I'm trying to write a grammar with PLY that will parse paths in a file. I'm running into shift reduce conflicts and I'm not sure how to change the grammar to fix it. Here's an example of the file I'm trying to parse. The path/filename can be any acceptable linux path.
file : ../../dir/filename.txt
file : filename.txt
file : filename
So here is the grammar that I wrote.
header : ID COLON path
path : pathexpr filename
pathexpr : PERIOD PERIOD DIVIDE pathexpr
| PERIOD DIVIDE pathexpr
| ID DIVIDE pathexpr
|
filename : ID PERIOD ID
| ID
Here are my tokens. I am using the PLY included ctokens library. Just to save effort in writing my own.
t_ID = r'[A-Za-z_][A-Za-z0-9_]*'
t_PERIOD = r'\.'
t_DIVIDE = r'/'
t_COLON = r':'
So I believe there is a shift reduce conflict in the "filename" rule because the parser doesn't know whether to reduce the token to "ID" or to shift for "ID PERIOD ID". I think there is another issue with the case of no path ("filename") where it will consume the token in pathexpr instead of reducing to empty.
How can I fix my grammar to handle these cases? Maybe I need to change my tokens?

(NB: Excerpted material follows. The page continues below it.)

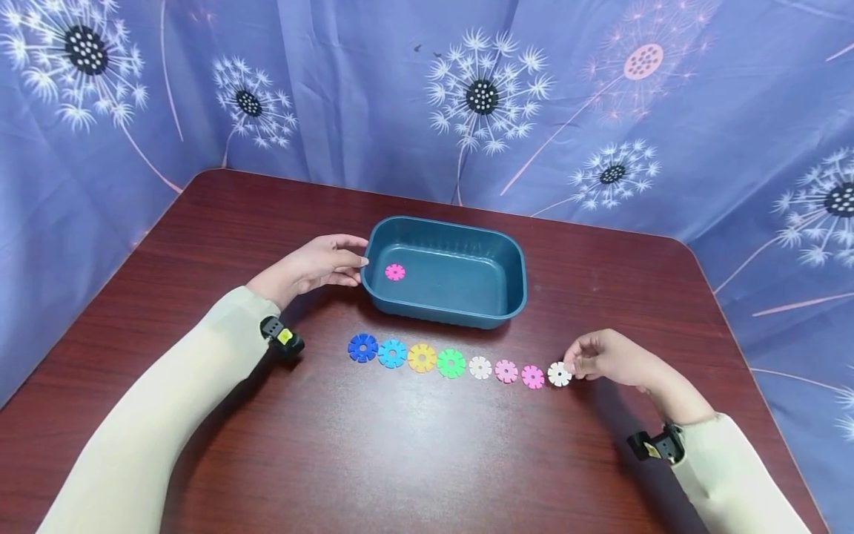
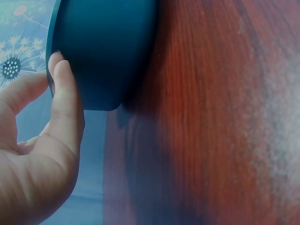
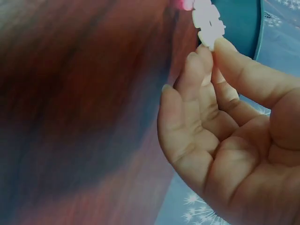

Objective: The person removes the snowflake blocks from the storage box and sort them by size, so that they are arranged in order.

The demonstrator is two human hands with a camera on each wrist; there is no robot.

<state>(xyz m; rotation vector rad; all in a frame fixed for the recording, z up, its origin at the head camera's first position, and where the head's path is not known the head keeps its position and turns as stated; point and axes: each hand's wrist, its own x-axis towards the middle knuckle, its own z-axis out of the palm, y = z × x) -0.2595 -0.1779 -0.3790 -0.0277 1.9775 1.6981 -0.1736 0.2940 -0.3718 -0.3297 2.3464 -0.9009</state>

The simple solution: Use left-recursion instead of right-recursion.
LR parsers (like PLY and yacc) prefer left-recursion, because it avoids having to expand the parser stack. It is also usually closer to the semantics of the expression -- which is useful when you want to actually interpret the language, and not just recognize it -- and it often, as in this case, avoids the need to left-factor.
In this case, for example, each path segment needs to be applied to the preceding pathexpr
, by looking for the segment directory inside the currently found directory. The parser action is clear: look up $2 in $1. How do you right the action for the right recursive version?
So, a simple transformation:
header : ID COLON path
path : pathexpr filename
pathexpr : pathexpr PERIOD PERIOD DIVIDE
| pathexpr PERIOD DIVIDE
| pathexpr ID DIVIDE
|
filename : ID PERIOD ID
| ID